WORK TASK: Report back the lines in this listing that carry the string "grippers".

PROVIDED DATA:
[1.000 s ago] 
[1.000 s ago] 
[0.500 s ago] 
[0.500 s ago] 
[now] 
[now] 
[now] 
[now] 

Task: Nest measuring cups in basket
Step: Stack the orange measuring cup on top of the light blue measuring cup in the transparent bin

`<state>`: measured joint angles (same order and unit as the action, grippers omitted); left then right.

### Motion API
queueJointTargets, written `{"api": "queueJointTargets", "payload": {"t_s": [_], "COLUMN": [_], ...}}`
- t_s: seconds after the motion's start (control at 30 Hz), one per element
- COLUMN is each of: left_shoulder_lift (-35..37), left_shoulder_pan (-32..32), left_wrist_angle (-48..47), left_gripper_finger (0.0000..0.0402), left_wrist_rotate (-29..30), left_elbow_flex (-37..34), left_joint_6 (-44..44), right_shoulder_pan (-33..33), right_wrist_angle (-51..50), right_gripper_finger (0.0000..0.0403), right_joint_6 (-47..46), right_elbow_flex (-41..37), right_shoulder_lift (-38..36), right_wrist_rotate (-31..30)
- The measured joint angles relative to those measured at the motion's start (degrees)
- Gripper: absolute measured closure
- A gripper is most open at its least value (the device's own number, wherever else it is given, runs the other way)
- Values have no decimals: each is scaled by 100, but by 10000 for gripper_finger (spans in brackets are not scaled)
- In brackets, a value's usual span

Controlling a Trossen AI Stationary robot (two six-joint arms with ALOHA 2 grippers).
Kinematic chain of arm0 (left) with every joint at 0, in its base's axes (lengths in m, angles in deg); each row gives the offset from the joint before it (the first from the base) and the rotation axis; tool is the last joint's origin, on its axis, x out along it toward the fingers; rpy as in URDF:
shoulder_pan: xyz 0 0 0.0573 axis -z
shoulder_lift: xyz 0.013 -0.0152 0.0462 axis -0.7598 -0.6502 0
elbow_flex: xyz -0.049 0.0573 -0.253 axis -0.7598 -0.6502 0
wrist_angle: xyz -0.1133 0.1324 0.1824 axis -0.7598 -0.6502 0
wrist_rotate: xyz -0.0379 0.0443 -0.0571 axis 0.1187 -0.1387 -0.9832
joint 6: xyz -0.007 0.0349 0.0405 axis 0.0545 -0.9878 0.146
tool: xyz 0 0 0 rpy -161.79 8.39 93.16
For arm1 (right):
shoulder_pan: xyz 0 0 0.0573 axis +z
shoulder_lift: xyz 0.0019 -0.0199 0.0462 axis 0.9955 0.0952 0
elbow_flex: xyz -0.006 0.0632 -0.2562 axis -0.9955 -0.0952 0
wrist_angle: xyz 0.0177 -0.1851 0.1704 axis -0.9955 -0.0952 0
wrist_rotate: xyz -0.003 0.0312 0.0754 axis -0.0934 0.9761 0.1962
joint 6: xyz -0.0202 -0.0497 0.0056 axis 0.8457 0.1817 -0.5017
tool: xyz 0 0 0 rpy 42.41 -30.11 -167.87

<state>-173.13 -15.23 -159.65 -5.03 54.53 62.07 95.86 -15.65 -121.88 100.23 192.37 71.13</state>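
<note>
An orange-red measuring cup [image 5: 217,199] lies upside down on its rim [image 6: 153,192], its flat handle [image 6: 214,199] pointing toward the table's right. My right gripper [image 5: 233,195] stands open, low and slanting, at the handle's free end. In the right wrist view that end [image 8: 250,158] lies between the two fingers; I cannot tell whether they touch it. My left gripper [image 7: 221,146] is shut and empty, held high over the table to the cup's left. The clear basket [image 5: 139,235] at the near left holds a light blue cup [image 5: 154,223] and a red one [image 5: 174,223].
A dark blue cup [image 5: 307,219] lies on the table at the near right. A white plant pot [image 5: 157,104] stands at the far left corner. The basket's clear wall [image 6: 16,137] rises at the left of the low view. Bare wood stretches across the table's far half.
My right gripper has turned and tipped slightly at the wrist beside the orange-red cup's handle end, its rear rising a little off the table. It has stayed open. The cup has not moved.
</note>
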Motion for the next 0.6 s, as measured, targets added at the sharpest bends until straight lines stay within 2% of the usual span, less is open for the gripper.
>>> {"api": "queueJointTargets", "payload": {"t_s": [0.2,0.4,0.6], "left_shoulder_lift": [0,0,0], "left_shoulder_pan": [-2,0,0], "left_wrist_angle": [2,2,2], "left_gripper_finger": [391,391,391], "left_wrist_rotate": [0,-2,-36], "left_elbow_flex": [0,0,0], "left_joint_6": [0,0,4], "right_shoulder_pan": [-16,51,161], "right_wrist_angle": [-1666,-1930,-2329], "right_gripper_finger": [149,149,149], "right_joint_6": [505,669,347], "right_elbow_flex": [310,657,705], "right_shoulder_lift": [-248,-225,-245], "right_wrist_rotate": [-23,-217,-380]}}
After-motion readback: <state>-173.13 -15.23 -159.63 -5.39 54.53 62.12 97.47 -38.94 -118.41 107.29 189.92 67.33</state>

ANSWER SECTION:
`<state>`: measured joint angles (same order and unit as the action, grippers omitted); left then right.
Controlling a Trossen AI Stationary robot (two six-joint arms with ALOHA 2 grippers).

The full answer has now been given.